The multifaceted role of CLEC16A in receptor recycling in NK cells is illustrated in a schematic diagram, emphasizing the delicate balance required for NK cell function and homeostasis. The amount of CLEC16A protein is critical for maintaining this balance, as illustrated. In the left panel (1), the normal level of endogenous CLEC16A (yellow triangle) is shown to regulate receptor trafficking by participating in endosome recycling. CLEC16A binds to the Hrs/Actinin-4/BERP/Myosin V (CART) complex, facilitating the transport of receptor-enriched endosomes to the cell surface membrane. The amount of CLEC16A protein serves as a checkpoint for NK cells.

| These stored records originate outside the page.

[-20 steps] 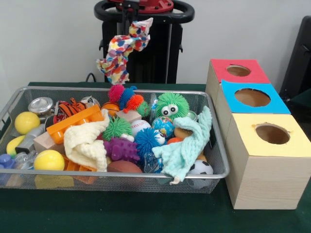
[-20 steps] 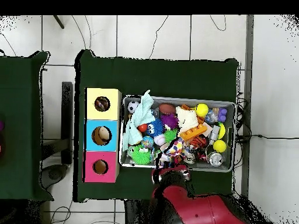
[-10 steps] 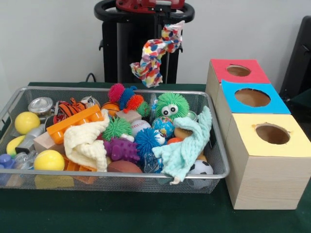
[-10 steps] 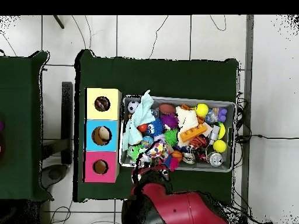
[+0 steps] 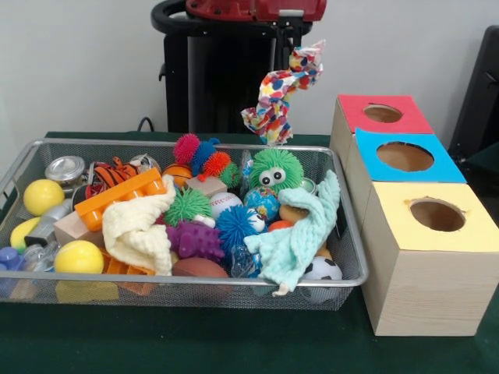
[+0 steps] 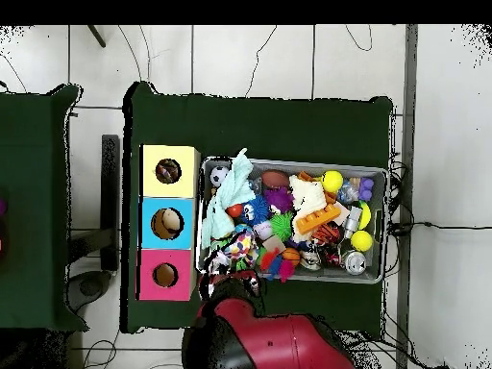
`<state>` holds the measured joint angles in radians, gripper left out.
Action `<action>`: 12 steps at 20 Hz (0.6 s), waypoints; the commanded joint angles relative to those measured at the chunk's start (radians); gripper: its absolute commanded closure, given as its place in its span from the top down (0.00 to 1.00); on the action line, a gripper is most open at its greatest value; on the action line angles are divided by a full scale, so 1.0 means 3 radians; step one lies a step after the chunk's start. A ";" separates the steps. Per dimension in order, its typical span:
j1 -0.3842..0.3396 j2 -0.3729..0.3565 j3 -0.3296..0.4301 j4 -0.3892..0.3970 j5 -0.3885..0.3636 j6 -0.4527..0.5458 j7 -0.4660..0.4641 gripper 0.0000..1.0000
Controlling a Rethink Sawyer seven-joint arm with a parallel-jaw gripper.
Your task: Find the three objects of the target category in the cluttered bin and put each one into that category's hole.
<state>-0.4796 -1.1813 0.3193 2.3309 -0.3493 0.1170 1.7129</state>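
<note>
A cloth with many-coloured spots (image 5: pixel 282 95) hangs in the air above the far right corner of the wire bin (image 5: pixel 195 279). My gripper (image 5: pixel 299 40) is shut on its top end, dark against the black stand behind it. Overhead, the spotted cloth (image 6: pixel 236 252) shows at the bin's lower left, just beyond my red arm (image 6: pixel 259 341). A cream cloth (image 5: pixel 140 226) and a mint cloth (image 5: pixel 300 234) lie in the bin. Beside the bin stand three boxes with holes: the red-topped box (image 5: pixel 382 114), the blue-topped box (image 5: pixel 405 156) and the yellow-topped box (image 5: pixel 437 214).
The bin holds several spiky balls, yellow balls (image 5: pixel 78 257), an orange brick (image 5: pixel 121 196), a green furry toy with eyes (image 5: pixel 274 170), a small football (image 5: pixel 321 269) and a metal tin (image 5: pixel 65 168). A green cloth covers the table (image 6: pixel 269 120).
The arm has carried the spotted cloth sideways from over the bin's far middle toward the boxes: rightward in the front view, leftward overhead. The bin's contents have not moved.
</note>
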 commanded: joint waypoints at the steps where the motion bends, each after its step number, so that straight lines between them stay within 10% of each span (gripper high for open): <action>1: -0.0111 -0.0150 0.0320 0.0193 0.0486 -0.0250 0.0907 0.00; 12: 0.0201 -0.0491 0.0326 0.0258 0.0932 -0.0239 0.0903 0.00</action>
<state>-0.4299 -1.2894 0.3506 2.3368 -0.1544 0.0769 1.7129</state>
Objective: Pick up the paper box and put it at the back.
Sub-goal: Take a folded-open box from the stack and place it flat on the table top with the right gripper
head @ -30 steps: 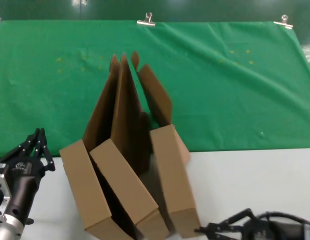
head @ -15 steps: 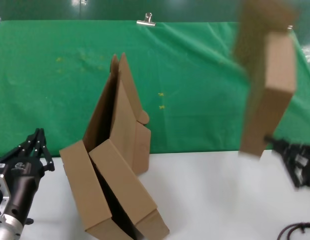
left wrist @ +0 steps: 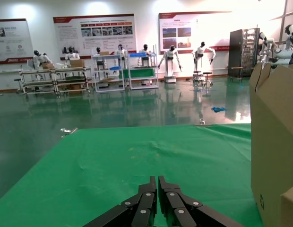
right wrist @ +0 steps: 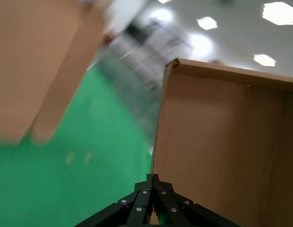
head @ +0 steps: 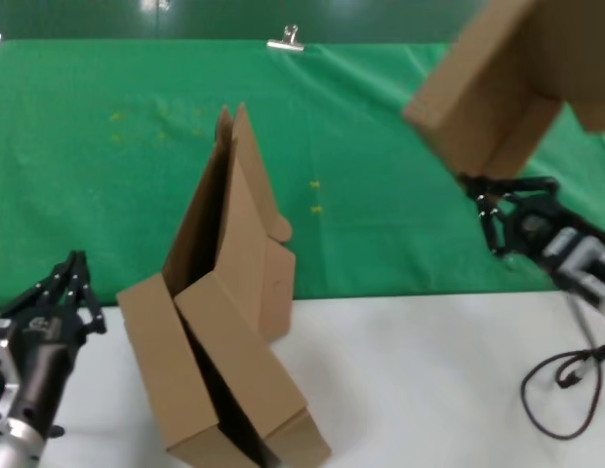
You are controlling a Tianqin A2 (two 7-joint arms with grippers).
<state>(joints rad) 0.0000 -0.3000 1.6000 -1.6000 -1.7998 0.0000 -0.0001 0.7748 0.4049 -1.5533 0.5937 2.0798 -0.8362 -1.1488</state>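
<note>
Right hand [head: 486,198] pinching paper box [head: 498,83] aloft over green cloth [head: 107,166], two other boxes [head: 224,341] leaning beside closed left hand [head: 73,268]

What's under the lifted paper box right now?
The paper box hangs tilted in the right claw, above the green cloth. Only bare cloth shows below it; the strip behind the box and claw is hidden. The left claw waits near the two other boxes.

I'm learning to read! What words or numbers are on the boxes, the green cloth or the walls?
No text can be read.
Wall posters: print too small to read.
Box: small dark mark, too small to read.
Held box, green cloth: no writing visible.
</note>
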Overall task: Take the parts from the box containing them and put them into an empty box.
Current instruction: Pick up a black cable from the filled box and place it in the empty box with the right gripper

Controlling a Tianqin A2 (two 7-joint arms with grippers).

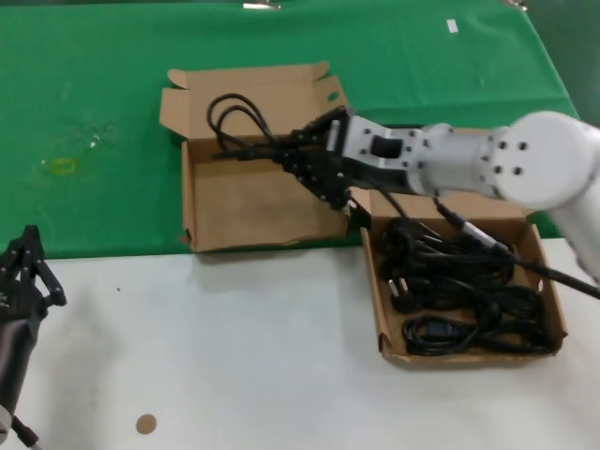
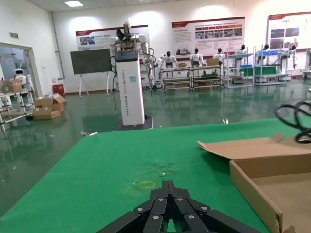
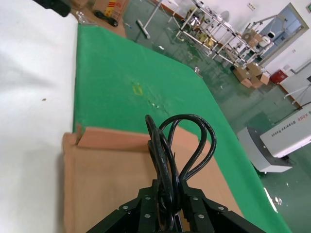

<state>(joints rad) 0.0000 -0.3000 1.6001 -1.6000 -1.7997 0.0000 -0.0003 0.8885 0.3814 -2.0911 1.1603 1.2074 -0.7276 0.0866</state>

Overexpression of CLEC16A (purple triangle, middle panel, 2) leads to its own ubiquitination, resulting in increased association with the CART complex, thereby disrupting efficient receptor recycling. Consequently, receptors are targeted for degradation through autophagy, leading to attenuated receptor signaling. Loss of CLEC16A (right panel, 3) leads to disrupted mitophagy and the accumulation of unhealthy mitochondria. CLEC16A stabilizes and prevents the proteasomal degradation of Nrdp1, which limits the recruitment of Parkin to the mitochondrial surface and promotes autophagosome-lysosome fusion during the late stages of mitophagy.

Figure 7

A hypothetical model for CLEC16A hypofunction and rescue by mitophagy/autophagy modulation. CLEC16A hypofunction leads to a vicious cycle of mitophagy/autophagy impairment and sustained ER stress. To restore cellular homeostasis in response to mitochondrial dysfunction mTOR, AMPK, and SIRT1 UPR-ER stress pathways, SOCS-mediated JAK-STAT signaling, apoptosis, and necro-apoptosis pathways can be targeted.